The Chatelaine shook her head, eyes wide, lips pressed into a thin line. Her fingers knotted in a complex pattern that drained the blood from them – a nervous gesture, or an arcane prayer. Keys chimed around her waist, every shape, every size, sewn all along her sleeves and stitched to every available scrap of her clothing.
“Show me,” Scribe IV said.
The Chatelaine ducked her head, not out of respect, but as if trying to escape being seen by something terrible. Had she been coming to find him, or had she been running away?
She led him back the way she’d come. Scribe IV’s steps – his feet molded in the approximation of human bones, but much less flexible – rang on the stone.
The Chatelaine stopped, gesturing to the Head Chambermaid, who sat on a narrow wooden chair someone had dragged into the hallway. The Head Butler stood beside her, one hand on the distraught woman’s shoulder, the barest tips of his fingers resting against the fabric of her uniform, as if he feared her distress might be contagious.
Johanna, the Chatelaine; Anna-Maria, the Head Chambermaid; and Marius, the Head Butler. Each had been at the Bastion for over fifteen years now, and all reported directly to Scribe IV. Only Anna-Maria had any staff left under her – Agnetta, the Chambermaid. Not that it stopped Johanna from issuing orders to everyone around her, as if the Bastion were hers to control.

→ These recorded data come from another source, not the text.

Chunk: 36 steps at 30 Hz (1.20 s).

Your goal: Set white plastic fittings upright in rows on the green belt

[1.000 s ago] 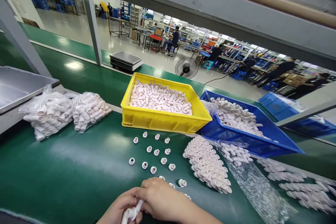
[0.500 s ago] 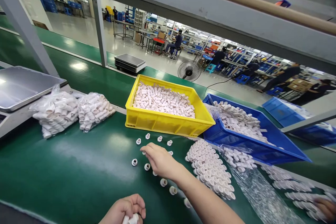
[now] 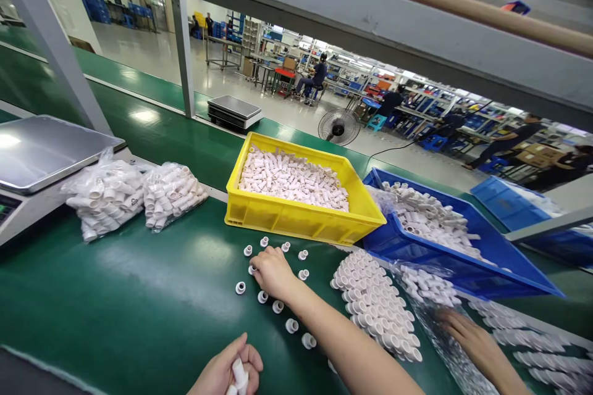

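My left hand (image 3: 227,367) is closed around a few white plastic pipe fittings (image 3: 239,375) near the lower edge of the view. Reaching across the green bench, my right hand (image 3: 274,273) has its fingers curled, thumb and fingertips at a small white fitting (image 3: 251,270) partly hidden by them. Around it several flanged white fittings stand apart on the bench, such as one at the left (image 3: 239,287) and one nearer me (image 3: 291,325). Right of my forearm lies a dense block of white fittings (image 3: 370,302) in rows.
Behind stand a yellow bin (image 3: 296,225) and a blue bin (image 3: 445,259), both holding white fittings. Filled clear bags (image 3: 173,197) lie left beside a scale (image 3: 55,151). Another person's hand (image 3: 467,333) is over plastic film at the right. A frame beam (image 3: 352,12) crosses above.
My right hand's fingers have curled lower around the fitting. My left hand has turned, showing more of its fittings. The other person's hand has come in over the film. The view shifted slightly.
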### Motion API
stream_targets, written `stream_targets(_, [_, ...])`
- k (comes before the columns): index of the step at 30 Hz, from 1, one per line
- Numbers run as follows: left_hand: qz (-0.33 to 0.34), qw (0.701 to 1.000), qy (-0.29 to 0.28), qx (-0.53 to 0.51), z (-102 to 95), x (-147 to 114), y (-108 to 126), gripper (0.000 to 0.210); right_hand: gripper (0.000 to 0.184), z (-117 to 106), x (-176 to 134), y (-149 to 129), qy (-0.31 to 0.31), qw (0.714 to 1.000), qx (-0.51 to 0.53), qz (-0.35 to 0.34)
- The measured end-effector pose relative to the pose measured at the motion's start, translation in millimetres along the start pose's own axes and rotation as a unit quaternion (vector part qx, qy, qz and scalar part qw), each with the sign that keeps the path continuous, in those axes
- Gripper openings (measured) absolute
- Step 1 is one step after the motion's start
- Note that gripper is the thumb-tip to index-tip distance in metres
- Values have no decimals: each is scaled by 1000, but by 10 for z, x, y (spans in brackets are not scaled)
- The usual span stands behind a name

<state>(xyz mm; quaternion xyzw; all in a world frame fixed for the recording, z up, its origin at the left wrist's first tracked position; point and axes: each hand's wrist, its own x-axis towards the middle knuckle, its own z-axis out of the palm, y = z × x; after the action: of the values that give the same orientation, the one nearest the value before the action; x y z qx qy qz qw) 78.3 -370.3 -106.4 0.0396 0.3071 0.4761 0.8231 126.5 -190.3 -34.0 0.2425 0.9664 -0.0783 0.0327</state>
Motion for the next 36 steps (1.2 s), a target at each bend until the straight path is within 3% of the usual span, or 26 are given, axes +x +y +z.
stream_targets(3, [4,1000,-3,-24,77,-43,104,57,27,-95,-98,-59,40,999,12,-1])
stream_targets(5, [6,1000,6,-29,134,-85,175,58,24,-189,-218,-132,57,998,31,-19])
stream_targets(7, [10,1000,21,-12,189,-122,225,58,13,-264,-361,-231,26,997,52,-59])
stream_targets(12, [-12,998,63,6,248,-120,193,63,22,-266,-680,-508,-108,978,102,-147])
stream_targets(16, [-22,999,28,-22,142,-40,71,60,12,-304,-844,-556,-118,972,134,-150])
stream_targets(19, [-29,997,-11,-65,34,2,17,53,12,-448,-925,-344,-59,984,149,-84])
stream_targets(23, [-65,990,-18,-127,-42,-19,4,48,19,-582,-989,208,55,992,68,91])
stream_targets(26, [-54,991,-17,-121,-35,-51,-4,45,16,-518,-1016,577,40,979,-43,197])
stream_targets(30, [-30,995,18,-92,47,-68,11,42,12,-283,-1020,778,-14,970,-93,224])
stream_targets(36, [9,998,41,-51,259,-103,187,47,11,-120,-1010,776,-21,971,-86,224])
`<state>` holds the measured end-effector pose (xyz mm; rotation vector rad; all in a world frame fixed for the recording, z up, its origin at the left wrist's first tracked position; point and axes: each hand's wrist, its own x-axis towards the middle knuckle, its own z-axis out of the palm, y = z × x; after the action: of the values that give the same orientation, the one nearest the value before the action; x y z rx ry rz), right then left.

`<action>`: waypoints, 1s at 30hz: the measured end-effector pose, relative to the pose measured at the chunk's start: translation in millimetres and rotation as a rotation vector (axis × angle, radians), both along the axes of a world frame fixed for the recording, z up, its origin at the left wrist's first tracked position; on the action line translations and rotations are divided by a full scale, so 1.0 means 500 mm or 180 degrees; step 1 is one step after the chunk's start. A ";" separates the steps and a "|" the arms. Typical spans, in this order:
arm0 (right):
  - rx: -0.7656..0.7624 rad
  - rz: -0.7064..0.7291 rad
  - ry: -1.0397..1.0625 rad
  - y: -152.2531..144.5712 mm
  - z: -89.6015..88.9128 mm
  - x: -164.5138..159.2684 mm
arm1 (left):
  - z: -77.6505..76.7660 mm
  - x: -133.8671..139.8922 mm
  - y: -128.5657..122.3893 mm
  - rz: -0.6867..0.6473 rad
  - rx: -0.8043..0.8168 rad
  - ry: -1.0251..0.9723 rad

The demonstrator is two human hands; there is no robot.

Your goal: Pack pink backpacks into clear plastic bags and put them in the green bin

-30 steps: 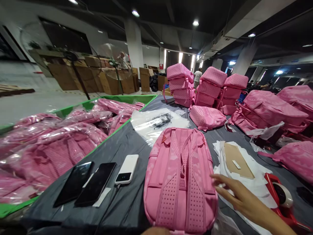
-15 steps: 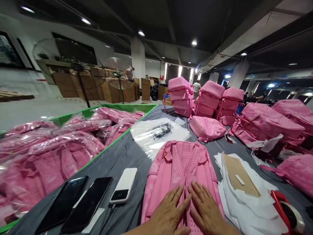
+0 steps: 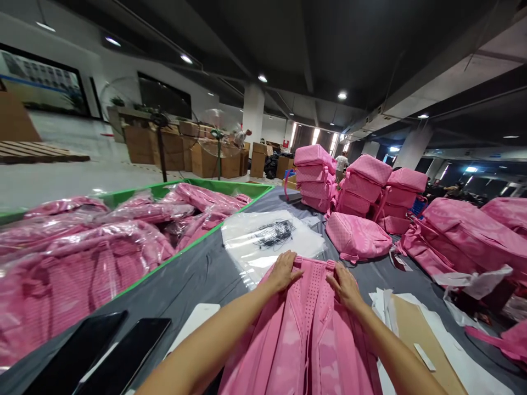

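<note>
While pressed flat on the pink backpack (image 3: pixel 307 329), left hand (image 3: pixel 283 271) released, fingers spread over the top left corner, grasping nothing. Right hand (image 3: pixel 345 285) likewise released, palm down on the top right corner, fingers resting at the upper edge. Between both hands, the perforated back panel (image 3: pixel 312 280) and shoulder straps, running down toward 6 o'clock. Backpack lying back-side up on the grey worktop (image 3: pixel 197 274), its top end pointing to 12 o'clock. Just beyond the fingertips, at 12 o'clock, a stack of clear plastic bags (image 3: pixel 267 241) with black print. At 3 o'clock from the right hand, a brown cardboard sheet (image 3: pixel 415 334) on white papers (image 3: pixel 457 362). At 1 o'clock, another pink backpack lying flat (image 3: pixel 356 237), and farther back, stacks of pink backpacks (image 3: pixel 362 184). At 8 o'clock from the left hand, a white power bank (image 3: pixel 195 323), partly hidden by the forearm, then two dark phones (image 3: pixel 102 356) beside it. At 9 to 10 o'clock, a green bin (image 3: pixel 230 189) full of bagged pink backpacks (image 3: pixel 82 258).
</note>
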<state>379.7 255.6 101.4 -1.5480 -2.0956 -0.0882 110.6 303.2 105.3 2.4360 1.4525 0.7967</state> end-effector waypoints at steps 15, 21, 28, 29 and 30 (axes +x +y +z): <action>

Scribe IV wondered at the three of them, clustered together in this hallway. It made him uneasy. He assumed Anna-Maria had been the one to scream. Perhaps the other two had simply followed the sound, as he had.
“What happened?” Scribe IV repeated his question, crouching to bring his face level with Anna-Maria.
He recognized the room she sat outside. He wished he did not.
Anna-Maria didn’t look up. He set his fingers under her chin as gently as he could, giving her no choice but to look at him.
Her eyes widened. She had never liked him, found his presence, his guardianship of this place, profane.
“I thought the boy had stolen something, the way he ran,” Anna-Maria said.
The boy – she meant Dominic.
“I only went inside to see what he might’ve nicked. I thought the room must be empty and that’s why he was there – but then I saw the body.”
Unease became dread, ticking down each brass knob of Scribe IV’s spine.
“Nothing’s been touched,” Johanna interjected.
She took up a position at Anna-Maria’s other shoulder. There was something possessive and defensive in the gesture, meant to convey that the three of them were a united front against him.
Johanna held Scribe IV’s gaze, chin lifted. Metal shivered on metal, keys ringing along her sleeve. She made no offer to unlock the door for him, no move to hand over a key. Humans and their little games of power.
Scribe IV knew for a fact there weren’t enough doors in the Bastion for that many keys. The Chatelaine had made her station her own religion.
During the age of splintering, some dug harder into established religions, renewing their faith and devotion to their old gods. Others sought to raise up new gods, thinking if they could attach themselves even to something as simple as a key and imbue it with enough belief, that key would eventually become a god, and they would be favored in the new god’s eyes.
Scribe IV had seen the tail-end of that age. It wasn’t only inanimate objects that were raised, but people too. He’d seen mortal flesh and carven masks made divine, wicked men and empty vessels of blown glass elevated, seemingly without rhyme or reason. He’d seen the disastrous and tragic results of forced divinity. And he’d seen the glory when true divinity took hold.
Scribe IV wondered if the Chatelaine’s keys had ever answered her prayers; whether she, in fact, felt divine.
He straightened, joints slow to respond. “What happened to the boy?” he asked.
Johanna shook her head, lips pressed thin again. Anna-Maria also remained silent. Either she didn’t know, or didn’t believe he deserved an answer. Scribe IV rarely regretted his lack of breath, but the urge to sigh was almost overwhelming.